DISCLAIMER: The characters belong to Marvel, and are used without permission for entertainment purposes only. This particular setting, and the Shadowlands concept, are my creation.

AUTHOR'S NOTE: Well, I knew I had to do it sooner or later. :) It's been far too long since I've written a Shadowlands story--I think I've been intimidated by the huge amount of wonderful Shadowlands fic that's appeared since I wrote Oasis. I really need to thank Jen for getting me back on chance by appealing to my pride (and feeding my vanity, but we won't mention that part...;). This is part of the Oasis subseries, and can be read as a companion piece.


Akashic Gospels

by Alicia McKenzie


excerpt one...

 

Observations From World's End...

Graffiti. Someone's idea of a bad joke. So would someone tell me why the name stuck? When I left, it was still just 'the bar'. I come back, nothing to show for for the trip but another dead Drake, and now it's the 'World's End Bar', Bright Lady preserve us. I should have scrubbed the painted sign off the wall with turpentine as soon as I saw it.

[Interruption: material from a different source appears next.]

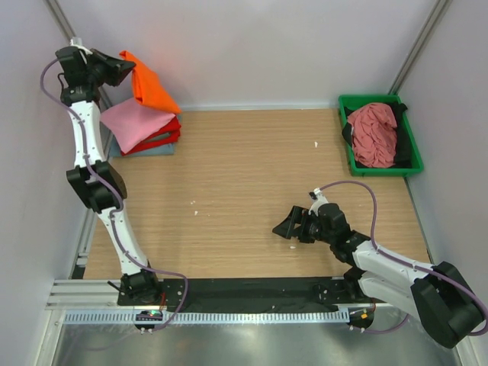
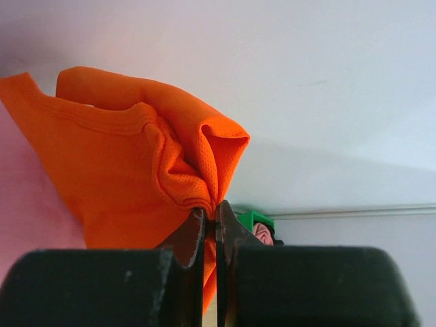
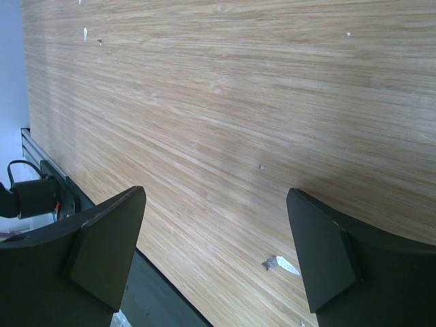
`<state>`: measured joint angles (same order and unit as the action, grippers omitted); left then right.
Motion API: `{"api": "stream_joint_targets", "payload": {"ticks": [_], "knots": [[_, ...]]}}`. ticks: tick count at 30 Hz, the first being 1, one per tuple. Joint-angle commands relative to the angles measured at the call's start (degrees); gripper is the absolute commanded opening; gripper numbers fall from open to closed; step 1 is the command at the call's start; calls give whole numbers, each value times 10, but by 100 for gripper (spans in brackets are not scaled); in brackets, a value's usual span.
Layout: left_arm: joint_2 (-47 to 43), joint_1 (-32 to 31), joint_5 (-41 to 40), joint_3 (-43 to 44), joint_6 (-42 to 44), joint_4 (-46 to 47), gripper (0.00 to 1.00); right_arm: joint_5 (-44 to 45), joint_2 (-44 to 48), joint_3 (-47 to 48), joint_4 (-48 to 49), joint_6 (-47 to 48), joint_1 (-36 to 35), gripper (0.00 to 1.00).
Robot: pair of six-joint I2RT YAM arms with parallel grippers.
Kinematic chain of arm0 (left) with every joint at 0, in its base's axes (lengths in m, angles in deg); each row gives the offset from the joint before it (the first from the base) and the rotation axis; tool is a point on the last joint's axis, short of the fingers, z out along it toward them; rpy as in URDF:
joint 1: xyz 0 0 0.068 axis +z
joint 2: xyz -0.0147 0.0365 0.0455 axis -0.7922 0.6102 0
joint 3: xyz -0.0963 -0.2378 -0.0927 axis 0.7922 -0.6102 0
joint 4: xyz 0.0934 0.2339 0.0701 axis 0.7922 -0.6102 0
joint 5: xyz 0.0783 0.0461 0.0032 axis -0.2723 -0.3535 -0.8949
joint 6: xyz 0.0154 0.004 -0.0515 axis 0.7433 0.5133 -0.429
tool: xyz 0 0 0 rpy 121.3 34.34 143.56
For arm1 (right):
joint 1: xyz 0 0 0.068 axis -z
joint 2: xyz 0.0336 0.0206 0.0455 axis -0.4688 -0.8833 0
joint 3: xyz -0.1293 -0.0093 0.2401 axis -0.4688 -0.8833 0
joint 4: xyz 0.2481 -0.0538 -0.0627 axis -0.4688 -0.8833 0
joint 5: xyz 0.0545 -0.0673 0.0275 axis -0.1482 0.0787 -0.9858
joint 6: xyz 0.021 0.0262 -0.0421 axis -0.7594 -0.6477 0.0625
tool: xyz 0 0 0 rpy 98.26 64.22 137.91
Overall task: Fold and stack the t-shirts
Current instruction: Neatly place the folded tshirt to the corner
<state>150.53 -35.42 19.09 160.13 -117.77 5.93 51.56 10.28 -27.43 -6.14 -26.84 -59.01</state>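
Where left jaws meet, orange t-shirt (image 2: 129, 170) between them.

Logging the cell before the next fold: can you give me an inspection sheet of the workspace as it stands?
Surface: wooden table, bare centre, few white flecks.
Job's things: orange t-shirt held up far left over stacked pink t-shirt, red t-shirt, grey-blue t-shirt; dusty rose t-shirt and black cloth crumpled in green tray.
Clutter: nothing seen.
Grippers: left end effector shut on the orange t-shirt; right end effector open over bare table.
Cables: purple cable along each arm.
Surroundings: white walls, metal rail at near edge.
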Motion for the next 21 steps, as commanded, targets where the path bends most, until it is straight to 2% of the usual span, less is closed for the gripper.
{"api": "stream_joint_targets", "payload": {"ticks": [1,10,21], "knots": [[-46,12,36,-8,18,13,0,10,-1,3,22,11,-2,91],[-67,54,40,-51,81,-58,0,8,-7,4,23,11,-2,91],[-50,96,24,-34,196,-181,4,3,-17,8,25,12,-2,91]]}}
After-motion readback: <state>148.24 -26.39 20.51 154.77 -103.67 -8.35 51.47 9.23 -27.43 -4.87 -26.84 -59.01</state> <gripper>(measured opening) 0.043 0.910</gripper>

The World's End Bar. Definitely macabre, but maybe I shouldn't be surprised. Here in Oasis, the collective sense of humor is as black as pitch. Oh, I suppose the bar's new name is funny. Sort of like huddling here inside Franklin's shields and dreaming about reassembling the Twelve while the shifts rip the world apart is funny.

Which is to say, not at all.

So. Your friendly neighborhood Askani'son was sitting here at the bar, minding his own business and sampling this week's batch of quasi-Scotch when in walked a butcher, a baker, and a candle-stick maker. And their little dog, too.

No, I'm not kidding. Jake worked in an abbatoir before the shifts, Tania waxed rhapsodic about the half-sandwich I offered her and jumped on the chance to help in the communal kitchens, and judging by the way Wren speaks, he wandered here from some version of sixteenth-century England. I'm assuming the dog would have been lunch if they hadn't found us.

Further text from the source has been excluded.